Puisque c´est le temps des concours, signalons au passage un concours de chant qui s´est également tenu dans les locaux de l´Académie Franz Liszt (29.8 - 5.9), le IVe concours international de chant Éva Marton (2), remporté cette année par la jeune soprane serbe Sonja Šarić.

Rentrée musicale

Autre temps fort de la rentrée, la représentation d´un opéra baroque totalement inédit : „Omphale” du Français Jean-Baptiste Cardonne (1730-1792), produit pour la première fois depuis sa création en 1769. Par György Vashegyi, son orchestre Orfeo (sur instruments anciens) et le chœur Purcell en liaison étroite avec le Centre de Musique Baroque de Versailles, avec le concours de chanteurs venus de France, de Belgique et des Pays-Bas, dont la soprane Chantal Santon Jeffery, déjà bien connue du public hongrois (16 septembre au Palais des Arts).

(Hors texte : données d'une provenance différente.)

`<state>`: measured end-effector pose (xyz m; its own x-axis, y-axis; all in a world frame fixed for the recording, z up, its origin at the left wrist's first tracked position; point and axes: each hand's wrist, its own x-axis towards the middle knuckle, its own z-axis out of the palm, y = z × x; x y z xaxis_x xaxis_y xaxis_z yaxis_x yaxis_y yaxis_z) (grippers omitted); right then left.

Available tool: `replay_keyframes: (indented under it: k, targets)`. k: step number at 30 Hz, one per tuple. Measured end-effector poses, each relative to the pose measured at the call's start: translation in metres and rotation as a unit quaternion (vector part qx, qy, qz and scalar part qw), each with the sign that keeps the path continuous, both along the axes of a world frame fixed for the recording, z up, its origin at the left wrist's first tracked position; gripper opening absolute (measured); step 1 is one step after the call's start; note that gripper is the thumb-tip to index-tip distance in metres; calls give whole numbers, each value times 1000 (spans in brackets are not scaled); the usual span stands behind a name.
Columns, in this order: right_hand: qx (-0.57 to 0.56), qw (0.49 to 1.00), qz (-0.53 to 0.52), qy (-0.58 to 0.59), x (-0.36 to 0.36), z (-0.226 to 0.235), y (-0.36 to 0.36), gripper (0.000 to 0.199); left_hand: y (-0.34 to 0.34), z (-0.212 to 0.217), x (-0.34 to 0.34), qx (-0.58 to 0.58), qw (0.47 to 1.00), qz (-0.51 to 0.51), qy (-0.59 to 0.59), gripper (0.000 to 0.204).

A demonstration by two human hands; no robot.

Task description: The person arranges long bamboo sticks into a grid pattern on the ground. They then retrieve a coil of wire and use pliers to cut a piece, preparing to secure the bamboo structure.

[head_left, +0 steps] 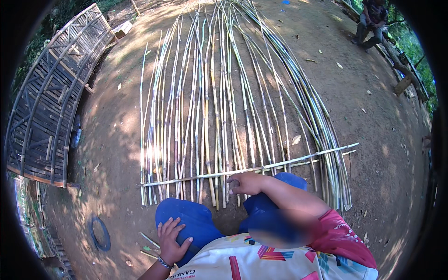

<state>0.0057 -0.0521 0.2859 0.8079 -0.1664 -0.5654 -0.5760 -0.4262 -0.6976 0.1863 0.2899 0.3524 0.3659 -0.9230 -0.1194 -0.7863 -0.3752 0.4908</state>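
Many long, thin bamboo poles [204, 116] lie side by side on the ground ahead of me, running away from my knees. A bamboo crosspiece [254, 168] lies across their near ends, and a second crosspiece [303, 163] shows partly beneath it on the right. My right hand [246, 183] is bent over the poles just below the crosspiece, its fingers closed at the near part of one pole; the hand itself covers part of the grip. My left hand [172, 238] rests on my left thigh, fingers spread, holding nothing.
A slatted bamboo frame [49, 100] stands at the left. On the ground nearer me lie a dark ring [99, 233] and short bamboo pieces [150, 242]. A thick bunch of poles [322, 126] curves along the right. A person [372, 23] sits at the far right beside logs [403, 70].
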Motion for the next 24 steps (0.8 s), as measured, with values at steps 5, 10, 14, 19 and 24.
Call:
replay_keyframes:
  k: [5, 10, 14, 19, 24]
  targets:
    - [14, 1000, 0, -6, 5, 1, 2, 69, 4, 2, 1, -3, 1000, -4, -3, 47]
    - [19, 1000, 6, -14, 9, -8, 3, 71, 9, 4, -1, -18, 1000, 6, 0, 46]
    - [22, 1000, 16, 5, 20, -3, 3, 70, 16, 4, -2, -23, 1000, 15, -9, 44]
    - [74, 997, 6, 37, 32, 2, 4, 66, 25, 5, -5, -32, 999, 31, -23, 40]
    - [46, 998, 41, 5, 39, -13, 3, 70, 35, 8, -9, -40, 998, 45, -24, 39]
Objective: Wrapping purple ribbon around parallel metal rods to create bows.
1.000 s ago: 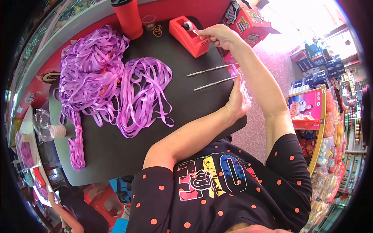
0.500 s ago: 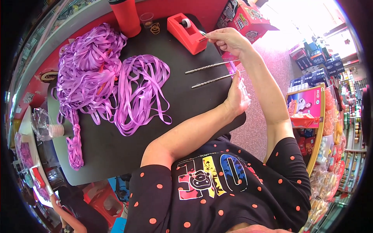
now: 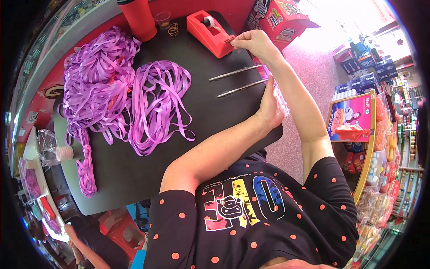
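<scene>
My right hand (image 3: 257, 43) pinches the end of the clear tape (image 3: 218, 28) at the cutting edge of a red tape dispenser (image 3: 207, 38). Below it, my left hand (image 3: 270, 107) is closed around a wound bunch of purple ribbon (image 3: 281, 99), its fingers mostly hidden behind the palm. Two thin twisted metal rods (image 3: 239, 89) stick out side by side over the table, with ribbon at their right ends. A loose coil of purple ribbon (image 3: 154, 112) lies left of the rods, beside a larger tangled heap of the same ribbon (image 3: 96, 85).
On the dark table (image 3: 179, 179) stand a red tumbler (image 3: 138, 20) and a small clear cup (image 3: 162, 20) near rubber bands (image 3: 173, 29). A red carton (image 3: 282, 24) is beyond the dispenser. Shelves of goods (image 3: 380, 134) line the right. Another person's arm (image 3: 85, 249) shows lower left.
My right hand has come slightly left and closer to the dispenser's cutting edge. The left hand and rods stay almost in place, while the whole view has shifted a little.
</scene>
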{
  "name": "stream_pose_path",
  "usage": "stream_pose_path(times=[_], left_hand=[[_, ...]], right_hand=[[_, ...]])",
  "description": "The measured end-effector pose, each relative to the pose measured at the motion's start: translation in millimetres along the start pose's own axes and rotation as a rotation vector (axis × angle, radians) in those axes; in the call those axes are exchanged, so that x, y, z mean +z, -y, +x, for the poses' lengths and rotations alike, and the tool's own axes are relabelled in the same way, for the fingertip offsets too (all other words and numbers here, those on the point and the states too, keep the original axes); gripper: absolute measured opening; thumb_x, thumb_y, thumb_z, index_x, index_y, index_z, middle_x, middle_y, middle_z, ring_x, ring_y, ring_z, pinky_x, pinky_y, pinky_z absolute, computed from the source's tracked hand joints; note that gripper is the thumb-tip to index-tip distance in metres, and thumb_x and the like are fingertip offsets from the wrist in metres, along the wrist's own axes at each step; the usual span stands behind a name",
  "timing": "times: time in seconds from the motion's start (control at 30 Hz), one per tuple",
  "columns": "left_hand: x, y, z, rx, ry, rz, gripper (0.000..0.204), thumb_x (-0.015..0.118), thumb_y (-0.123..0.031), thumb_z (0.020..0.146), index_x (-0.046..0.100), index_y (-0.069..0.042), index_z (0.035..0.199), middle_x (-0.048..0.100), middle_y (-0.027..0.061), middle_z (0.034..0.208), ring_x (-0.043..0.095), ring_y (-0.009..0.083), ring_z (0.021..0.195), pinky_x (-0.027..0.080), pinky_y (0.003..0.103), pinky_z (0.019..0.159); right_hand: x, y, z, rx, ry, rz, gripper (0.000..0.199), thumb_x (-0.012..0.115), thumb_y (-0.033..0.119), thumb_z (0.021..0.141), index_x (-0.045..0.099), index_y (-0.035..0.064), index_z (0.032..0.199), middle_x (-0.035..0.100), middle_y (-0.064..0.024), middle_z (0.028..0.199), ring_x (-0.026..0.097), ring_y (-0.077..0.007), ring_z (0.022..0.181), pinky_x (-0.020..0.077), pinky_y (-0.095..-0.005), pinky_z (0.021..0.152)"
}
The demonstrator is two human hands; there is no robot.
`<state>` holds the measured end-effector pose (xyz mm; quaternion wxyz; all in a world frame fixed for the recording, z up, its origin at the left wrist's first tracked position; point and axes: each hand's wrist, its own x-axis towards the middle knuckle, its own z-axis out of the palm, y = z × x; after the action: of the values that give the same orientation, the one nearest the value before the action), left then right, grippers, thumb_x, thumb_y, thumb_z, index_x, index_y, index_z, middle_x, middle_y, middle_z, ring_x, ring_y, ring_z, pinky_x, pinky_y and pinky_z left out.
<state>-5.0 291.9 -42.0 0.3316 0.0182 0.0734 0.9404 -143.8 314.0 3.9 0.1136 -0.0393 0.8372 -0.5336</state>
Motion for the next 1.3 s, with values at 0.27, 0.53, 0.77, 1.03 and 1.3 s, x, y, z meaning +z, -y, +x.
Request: stream_pose_path(times=[0.27, 0.53, 0.77, 1.03, 1.3], left_hand=[[-13.8, 14.4, 8.7, 0.025, -0.245, -0.030, 0.058, 0.045, -0.053, 0.091, 0.033, -0.018, 0.136, 0.038, 0.0027, 0.136, 0.034, 0.0229, 0.125, 0.024, 0.042, 0.106], [-20.3, 14.7, 15.2, 0.076, -0.292, 0.095, 0.040, 0.060, -0.019, 0.087, 0.039, -0.022, 0.120, 0.048, -0.0010, 0.104, 0.043, 0.0155, 0.094, 0.033, 0.038, 0.085], [-15.5, 14.4, 12.6, 0.049, -0.286, 0.184, 0.075, 0.059, -0.012, 0.088, 0.010, -0.025, 0.143, 0.046, 0.0003, 0.108, 0.043, 0.0126, 0.090, 0.035, 0.035, 0.081], [-8.9, 14.1, 9.7, 0.036, -0.336, 0.241, 0.085, 0.056, -0.009, 0.091, -0.006, -0.025, 0.147, 0.047, 0.0025, 0.106, 0.045, 0.0112, 0.085, 0.036, 0.032, 0.077], [-17.1, 13.8, 12.0, 0.057, -0.326, 0.252, 0.063, 0.053, -0.005, 0.091, 0.017, -0.026, 0.139, 0.048, 0.0025, 0.102, 0.047, 0.0112, 0.084, 0.037, 0.033, 0.076]], right_hand=[[-36.7, 7.4, -57.2, -0.024, 0.010, -0.250, 0.025, 0.065, 0.021, 0.083, 0.068, -0.0009, 0.096, 0.067, -0.0037, 0.081, 0.061, -0.0093, 0.076, 0.0488, -0.0250, 0.067], [-98.2, -38.6, -124.4, -0.013, 0.068, -0.234, 0.021, 0.065, 0.011, 0.081, 0.066, -0.0042, 0.096, 0.067, -0.0051, 0.086, 0.061, -0.0089, 0.080, 0.0487, -0.0241, 0.075], [-97.2, -50.1, -146.2, 0.001, 0.030, -0.355, 0.024, 0.064, 0.014, 0.076, 0.068, -0.0002, 0.094, 0.068, -0.0106, 0.081, 0.064, -0.0147, 0.076, 0.0499, -0.0287, 0.073], [-98.2, -49.2, -153.8, -0.029, 0.108, -0.383, 0.023, 0.063, 0.011, 0.079, 0.068, 0.0014, 0.099, 0.069, -0.0069, 0.082, 0.063, -0.0104, 0.077, 0.0494, -0.0257, 0.073], [-90.3, -61.8, -168.4, -0.069, -0.161, -0.182, 0.027, 0.061, 0.018, 0.088, 0.066, 0.0013, 0.108, 0.068, -0.0045, 0.095, 0.060, -0.0086, 0.088, 0.0472, -0.0242, 0.080]])
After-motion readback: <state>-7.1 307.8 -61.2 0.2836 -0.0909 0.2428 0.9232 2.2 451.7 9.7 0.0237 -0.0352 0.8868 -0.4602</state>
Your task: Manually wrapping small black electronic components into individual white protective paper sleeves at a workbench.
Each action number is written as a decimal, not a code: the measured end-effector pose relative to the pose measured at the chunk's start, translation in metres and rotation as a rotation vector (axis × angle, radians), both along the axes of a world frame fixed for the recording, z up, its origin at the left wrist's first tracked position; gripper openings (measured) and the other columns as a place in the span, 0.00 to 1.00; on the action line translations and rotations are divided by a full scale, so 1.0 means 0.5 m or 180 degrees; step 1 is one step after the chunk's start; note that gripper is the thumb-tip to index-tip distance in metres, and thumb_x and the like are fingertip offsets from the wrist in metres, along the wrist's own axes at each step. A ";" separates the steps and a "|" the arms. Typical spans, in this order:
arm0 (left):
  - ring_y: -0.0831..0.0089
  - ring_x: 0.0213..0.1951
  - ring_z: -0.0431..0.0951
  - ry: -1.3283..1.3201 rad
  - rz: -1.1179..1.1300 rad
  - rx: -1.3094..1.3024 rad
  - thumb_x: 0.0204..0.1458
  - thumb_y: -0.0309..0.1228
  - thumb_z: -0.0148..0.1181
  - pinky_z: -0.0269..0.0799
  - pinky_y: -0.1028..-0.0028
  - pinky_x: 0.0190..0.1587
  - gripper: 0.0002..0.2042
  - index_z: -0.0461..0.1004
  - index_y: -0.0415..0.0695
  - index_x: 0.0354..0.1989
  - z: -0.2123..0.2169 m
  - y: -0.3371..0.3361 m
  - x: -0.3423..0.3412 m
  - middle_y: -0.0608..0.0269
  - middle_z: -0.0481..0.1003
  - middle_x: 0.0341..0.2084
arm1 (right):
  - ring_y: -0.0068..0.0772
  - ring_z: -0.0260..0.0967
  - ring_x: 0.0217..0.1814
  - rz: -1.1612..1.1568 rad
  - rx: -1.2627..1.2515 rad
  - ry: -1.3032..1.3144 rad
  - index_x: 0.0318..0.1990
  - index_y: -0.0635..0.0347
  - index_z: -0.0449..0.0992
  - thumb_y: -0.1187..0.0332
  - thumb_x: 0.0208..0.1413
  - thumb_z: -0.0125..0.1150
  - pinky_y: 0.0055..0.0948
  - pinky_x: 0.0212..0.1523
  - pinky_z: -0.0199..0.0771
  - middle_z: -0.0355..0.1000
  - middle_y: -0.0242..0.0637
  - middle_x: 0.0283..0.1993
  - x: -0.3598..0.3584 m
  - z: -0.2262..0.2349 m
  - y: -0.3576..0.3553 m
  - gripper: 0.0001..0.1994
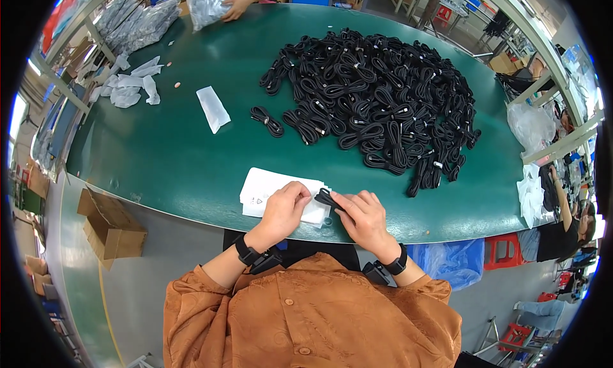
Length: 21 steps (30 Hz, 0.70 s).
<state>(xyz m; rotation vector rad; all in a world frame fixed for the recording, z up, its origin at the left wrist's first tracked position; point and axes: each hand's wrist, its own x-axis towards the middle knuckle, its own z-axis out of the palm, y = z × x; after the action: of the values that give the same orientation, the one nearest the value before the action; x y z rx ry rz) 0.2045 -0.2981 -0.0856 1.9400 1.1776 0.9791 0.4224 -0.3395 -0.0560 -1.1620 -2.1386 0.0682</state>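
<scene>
At the near edge of the green table lies a stack of flat white bags (258, 183) with small printing. My left hand (285, 210) rests over the stack, thumb and finger pinched at the top bag's edge. A coiled black cable (325, 198) is gripped by my right hand (364, 220), its end at the mouth of that bag. How far the cable reaches into the bag is hidden by my fingers. One loose black cable coil (267, 121) lies beyond the stack, beside a big pile of coiled black cables (383, 100). A filled white bag (212, 109) lies farther left.
Several crumpled white bags (131, 84) lie at the table's left. Across the table, another person's hand (236, 8) holds a clear bag (207, 4). An open cardboard box (115, 227) stands on the floor at left; a blue-lined bin (450, 262) and red stool (503, 251) stand at right.
</scene>
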 end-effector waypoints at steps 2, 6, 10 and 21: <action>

Enfin, autre temps fort, invitation par l´Opéra de notre Patricia Petibon „nationale”, enfant chérie du public hongrois. Dans un récital donné le 28 août avec le célèbre ténor américain Lawrence Brownee. Récital donné en plein air devant l´Espace Eiffel (l´opéra étant fermé pour travaux), au profit de la Fondation Regőczi venant en aide aux orphelins victimes de la Covid. Récital où les deux chanteurs étaient entourés d´une kyrielle d´artistes hongrois sur un programme consacré à Bizet, Erkel, Gershwin, Mozart, Puccini, Johann Strauss junior et Verdi. De quoi ravir les admirateurs de notre compatriote.

Et puis, bien sûr, reprise des concerts traditionnels. Formations, nombreuses sur la place, parmi lesquelles je citerai l´excellent ensemble Concerto Budapest d´András Keller, dont l´une des invitées sera notre compatriote (d´origine géorgienne), l´affriolante Khatia Buniatishvili.

Et voilà… en attendant la suite (pour nous faire oublier, ne serait-ce que le temps d´un concert, les facéties de ce maudit virus…).

Pierre Waline

(1): Nombre de candidats résidant en Asie n´ayant pu se déplacer en raison de la pandémie.

(2): Éva Marton, célèbre soprane hongroise (aujourd´hui retirée) hôte régulière des scènes internationales.